• [What to work on] Your output should be the lines of the data that follow, reproduced exactly from the first through the line bearing "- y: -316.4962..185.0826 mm".
** Opening Material supplied block **
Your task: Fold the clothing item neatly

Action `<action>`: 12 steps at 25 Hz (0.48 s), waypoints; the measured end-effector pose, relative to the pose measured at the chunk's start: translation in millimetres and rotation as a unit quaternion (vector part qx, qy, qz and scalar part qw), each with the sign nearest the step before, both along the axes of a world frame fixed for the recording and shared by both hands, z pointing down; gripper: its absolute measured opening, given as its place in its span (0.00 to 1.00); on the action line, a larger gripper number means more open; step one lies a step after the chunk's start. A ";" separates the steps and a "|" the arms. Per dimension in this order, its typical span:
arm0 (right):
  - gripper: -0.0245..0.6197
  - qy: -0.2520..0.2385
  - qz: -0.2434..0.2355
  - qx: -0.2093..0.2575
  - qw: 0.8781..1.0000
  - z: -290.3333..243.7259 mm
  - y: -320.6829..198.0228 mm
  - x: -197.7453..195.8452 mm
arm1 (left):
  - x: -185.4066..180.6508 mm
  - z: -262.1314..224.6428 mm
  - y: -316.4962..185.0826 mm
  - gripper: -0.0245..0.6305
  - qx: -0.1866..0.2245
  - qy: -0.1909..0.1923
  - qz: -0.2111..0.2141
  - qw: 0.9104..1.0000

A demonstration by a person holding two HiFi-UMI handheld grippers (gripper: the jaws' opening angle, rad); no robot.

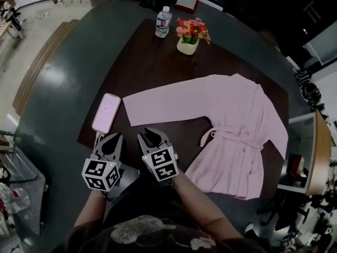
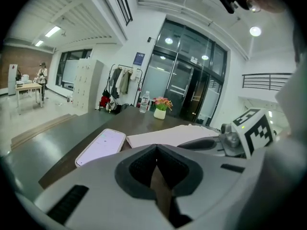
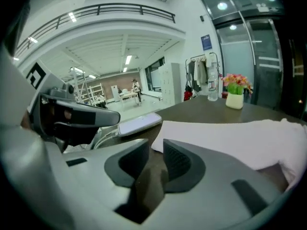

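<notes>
Robe (image 1: pixel 231 125) is lying spread on the tabletop (image 1: pixel 147 62), one sleeve (image 1: pixel 168 101) stretching toward me. I'm judging it soft, light and floppy, so I'm eyeing the cuff (image 1: pixel 129 109); left claw (image 1: pixel 111 141) is sitting closed, right claw (image 1: pixel 152 137) slightly apart, both empty.

Bystanders on your table (image 1: pixel 152 62)
Phone (image 1: pixel 106 113) lies at left; up top, water bottle (image 1: pixel 163 21) stands near potted flowers (image 1: pixel 190 36).

I see a bare strip of the dark brown wooden surface (image 1: pixel 158 67) open between its near edge and the pale pink robe's (image 1: pixel 231 125) outstretched sleeve. The pink-cased phone (image 1: pixel 106 113) blocks the left corner. At the far edge, the clear plastic water bottle (image 1: pixel 163 21) and the white pot of pink flowers (image 1: pixel 190 36) stand well apart from the robe, with bare wood between.
</notes>
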State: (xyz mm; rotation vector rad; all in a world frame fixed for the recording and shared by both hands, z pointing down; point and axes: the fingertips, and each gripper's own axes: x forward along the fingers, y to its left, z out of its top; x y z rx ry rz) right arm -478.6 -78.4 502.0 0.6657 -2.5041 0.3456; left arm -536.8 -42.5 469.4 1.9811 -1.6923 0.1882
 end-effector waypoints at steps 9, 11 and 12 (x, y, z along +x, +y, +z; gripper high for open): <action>0.17 0.108 -0.084 -0.019 0.990 58.7 -10.7 -50.2 | -23.0 13.8 -10.0 0.05 -0.026 0.015 -0.016 0.999; 0.17 0.131 -0.089 -0.017 0.987 67.9 -12.1 -52.6 | -28.4 16.3 -10.6 0.05 -0.029 0.013 -0.017 0.999; 0.17 0.138 -0.087 -0.014 0.987 70.4 -13.9 -53.4 | -31.2 17.7 -11.0 0.05 -0.031 0.014 -0.020 0.999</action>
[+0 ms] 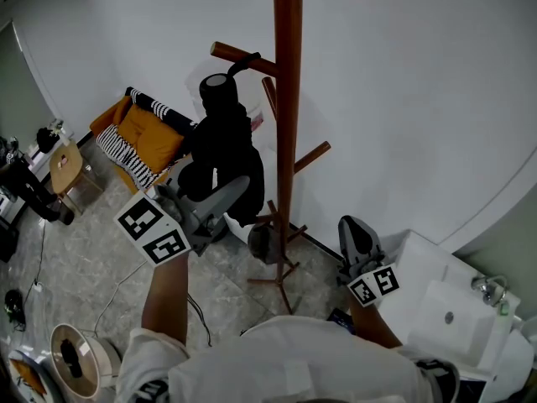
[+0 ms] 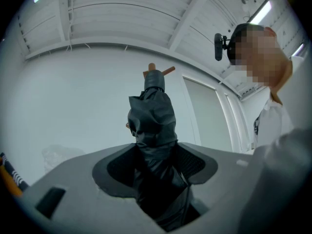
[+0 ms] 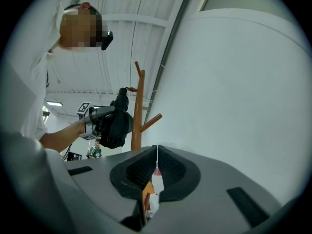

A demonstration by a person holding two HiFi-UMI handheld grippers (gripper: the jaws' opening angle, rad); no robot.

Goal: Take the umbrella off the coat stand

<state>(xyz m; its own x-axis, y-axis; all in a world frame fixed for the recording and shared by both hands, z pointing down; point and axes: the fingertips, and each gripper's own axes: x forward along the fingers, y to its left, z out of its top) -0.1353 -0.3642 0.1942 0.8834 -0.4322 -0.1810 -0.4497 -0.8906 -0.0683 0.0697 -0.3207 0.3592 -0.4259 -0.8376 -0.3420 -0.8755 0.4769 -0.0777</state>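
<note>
Head view, looking steeply down.

- Coat stand (image 1: 287,99): one round pole of red-brown wood, smooth, on crossed feet. Four slanted pegs counted in this view.
- Umbrella (image 1: 222,141): one, black, folded. The cloth is crumpled and matte, bunched into a thick bundle with a round cap at the top. It hangs at 9 o'clock of the pole. Its curved black handle crosses the upper peg at 11 o'clock (contact with the wood cannot be judged from here).
- Left tool (image 1: 239,190): grey plastic, clamped on the umbrella's lower bundle. The left gripper view shows the two ribbed dark pads pressed into the cloth on either side of the umbrella (image 2: 153,126), with folds filling the gap at the tool (image 2: 156,165).
- Right tool (image 1: 357,233): at 3 o'clock of the stand's feet, well apart from the umbrella. In the right gripper view the tool (image 3: 157,167) has its pads together with only a thin slit between them, and nothing is held. That view also shows the umbrella (image 3: 117,121) beside the pole at 9 o'clock.
- Marker cubes: two, one per tool, white with black squares, left (image 1: 153,229) and right (image 1: 374,284).

Surroundings:
- Orange sofa (image 1: 147,133) at 9 o'clock of the umbrella, with a black-and-white striped cloth draped on it.
- Small round wooden stool (image 1: 65,162).
- Grey tiled floor (image 1: 101,250).
- Plain white wall (image 1: 403,99).
- White counter (image 1: 445,309) at 4 o'clock of the right tool.
</note>
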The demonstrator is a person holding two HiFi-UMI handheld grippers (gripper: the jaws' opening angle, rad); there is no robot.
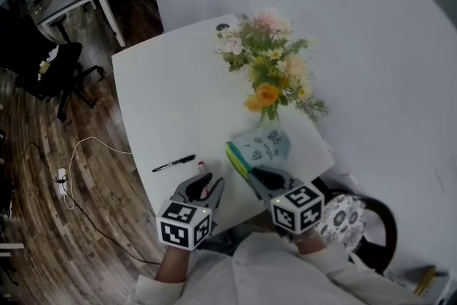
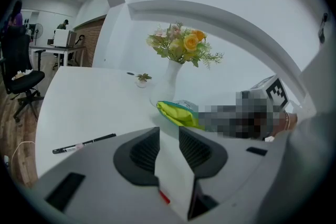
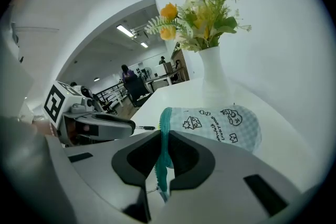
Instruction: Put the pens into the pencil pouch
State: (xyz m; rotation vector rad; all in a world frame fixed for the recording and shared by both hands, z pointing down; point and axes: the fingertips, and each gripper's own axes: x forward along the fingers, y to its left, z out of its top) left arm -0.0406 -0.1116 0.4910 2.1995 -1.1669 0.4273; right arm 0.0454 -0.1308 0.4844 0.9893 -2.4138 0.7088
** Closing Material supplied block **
• [Written answer]
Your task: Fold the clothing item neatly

Action `<action>`: 12 steps at 25 Hz (0.48 s), waypoints; the measured end-effector pose, relative to the pose measured at the chunk's start: translation in millimetres and rotation as a unit quaternion (vector part qx, qy, qz and scalar part qw), each with the sign nearest the step before, both along the axes of a world frame fixed for the recording and shared by both hands, z pointing down; gripper: its absolute measured opening, given as its place in its span (0.00 to 1.00); on the action line, a larger gripper number means more open; step one lies a step after the chunk's start. A ";" separates the steps and a "|" the arms. Per dimension in this order, its typical span:
arm0 (right):
  - gripper: -0.0245..0.6197
  - qy: -0.2520..0.2385
  - qz: -0.2434..0.2355
  - qx: -0.2093..0.2575
  - qw: 0.8781..1.0000
  - z: -290.3333..243.7259 mm
  - y: -320.6829..198.0228 mm
  - x: -197.7453..195.8452 mm
arm1 (left):
  - x: -185.4066..180.6508 mm
  - z: -262.1314..224.6428 mm
  - y: -316.4962..185.0826 mm

No further output is needed here.